-- Directions --
Your response should be the listing below, repeated exactly and in full.

*** Block opens ***

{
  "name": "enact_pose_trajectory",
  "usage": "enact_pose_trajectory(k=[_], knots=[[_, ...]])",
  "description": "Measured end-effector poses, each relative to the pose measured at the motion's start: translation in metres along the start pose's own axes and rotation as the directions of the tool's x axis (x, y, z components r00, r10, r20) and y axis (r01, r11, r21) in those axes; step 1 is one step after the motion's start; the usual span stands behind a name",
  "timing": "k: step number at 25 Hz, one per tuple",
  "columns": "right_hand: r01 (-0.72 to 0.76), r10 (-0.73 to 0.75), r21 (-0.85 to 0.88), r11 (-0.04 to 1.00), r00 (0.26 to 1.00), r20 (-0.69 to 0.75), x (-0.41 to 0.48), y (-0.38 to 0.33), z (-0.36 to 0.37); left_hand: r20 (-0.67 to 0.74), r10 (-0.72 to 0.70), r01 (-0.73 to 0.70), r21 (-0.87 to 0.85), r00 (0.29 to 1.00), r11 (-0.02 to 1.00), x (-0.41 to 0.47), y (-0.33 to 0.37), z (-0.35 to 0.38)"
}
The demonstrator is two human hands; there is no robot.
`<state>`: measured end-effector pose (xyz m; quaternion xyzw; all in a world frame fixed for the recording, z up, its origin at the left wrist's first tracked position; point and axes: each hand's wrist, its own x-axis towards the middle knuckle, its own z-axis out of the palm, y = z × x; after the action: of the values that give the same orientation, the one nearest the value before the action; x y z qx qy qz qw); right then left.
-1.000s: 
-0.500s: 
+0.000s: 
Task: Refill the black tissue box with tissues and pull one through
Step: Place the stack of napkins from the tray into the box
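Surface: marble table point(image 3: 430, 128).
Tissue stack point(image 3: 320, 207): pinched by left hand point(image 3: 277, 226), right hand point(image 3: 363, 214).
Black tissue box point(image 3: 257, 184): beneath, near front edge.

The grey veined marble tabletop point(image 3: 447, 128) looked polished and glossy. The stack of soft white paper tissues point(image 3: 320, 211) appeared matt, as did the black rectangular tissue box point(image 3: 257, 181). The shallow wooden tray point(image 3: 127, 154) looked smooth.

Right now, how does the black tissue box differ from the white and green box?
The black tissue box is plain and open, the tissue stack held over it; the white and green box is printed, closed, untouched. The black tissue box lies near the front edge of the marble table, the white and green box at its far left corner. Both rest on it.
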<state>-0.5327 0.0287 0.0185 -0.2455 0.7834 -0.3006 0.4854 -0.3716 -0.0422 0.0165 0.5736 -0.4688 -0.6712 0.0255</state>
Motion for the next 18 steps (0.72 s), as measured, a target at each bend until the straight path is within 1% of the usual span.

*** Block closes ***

-- Solution for this problem --
{
  "name": "enact_pose_trajectory",
  "usage": "enact_pose_trajectory(k=[_], knots=[[_, ...]])",
  "description": "Measured end-effector poses, each relative to the pose measured at the motion's start: translation in metres along the start pose's own axes and rotation as the directions of the tool's x axis (x, y, z components r00, r10, r20) and y axis (r01, r11, r21) in those axes; step 1 is one step after the motion's start; the usual span stands behind a name",
  "timing": "k: step number at 25 Hz, one per tuple",
  "columns": "right_hand: r01 (-0.72 to 0.76), r10 (-0.73 to 0.75), r21 (-0.85 to 0.88), r11 (-0.04 to 1.00), r00 (0.26 to 1.00), r20 (-0.69 to 0.75), x (-0.41 to 0.48), y (-0.38 to 0.33), z (-0.36 to 0.37); left_hand: r20 (-0.67 to 0.74), r10 (-0.72 to 0.70), r01 (-0.73 to 0.70), r21 (-0.87 to 0.85), r00 (0.29 to 1.00), r11 (-0.02 to 1.00), x (-0.41 to 0.47), y (-0.33 to 0.37), z (-0.35 to 0.38)"
}
The demonstrator is two human hands; there is no robot.
`<state>`: measured end-effector pose (xyz m; quaternion xyzw; all in a world frame fixed for the recording, z up, its origin at the left wrist's first tracked position; point and axes: each hand's wrist, its own x-axis towards the middle knuckle, its own z-axis out of the palm, y = z × x; after the action: of the values that give the same orientation, the one nearest the value before the action; x y z qx qy qz qw); right then left.
-1.000s: 
-0.500s: 
+0.000s: 
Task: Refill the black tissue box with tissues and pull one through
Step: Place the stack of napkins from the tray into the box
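Surface: marble table point(image 3: 430, 128).
Tissue stack point(image 3: 320, 207): pinched by left hand point(image 3: 277, 226), right hand point(image 3: 363, 214).
Black tissue box point(image 3: 257, 184): beneath, near front edge.

The grey veined marble tabletop point(image 3: 447, 128) looked polished and glossy. The stack of soft white paper tissues point(image 3: 320, 211) appeared matt, as did the black rectangular tissue box point(image 3: 257, 181). The shallow wooden tray point(image 3: 127, 154) looked smooth.

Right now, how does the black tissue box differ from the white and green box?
The black tissue box is plain and open, the tissue stack held over it; the white and green box is printed, closed, untouched. The black tissue box lies near the front edge of the marble table, the white and green box at its far left corner. Both rest on it.
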<state>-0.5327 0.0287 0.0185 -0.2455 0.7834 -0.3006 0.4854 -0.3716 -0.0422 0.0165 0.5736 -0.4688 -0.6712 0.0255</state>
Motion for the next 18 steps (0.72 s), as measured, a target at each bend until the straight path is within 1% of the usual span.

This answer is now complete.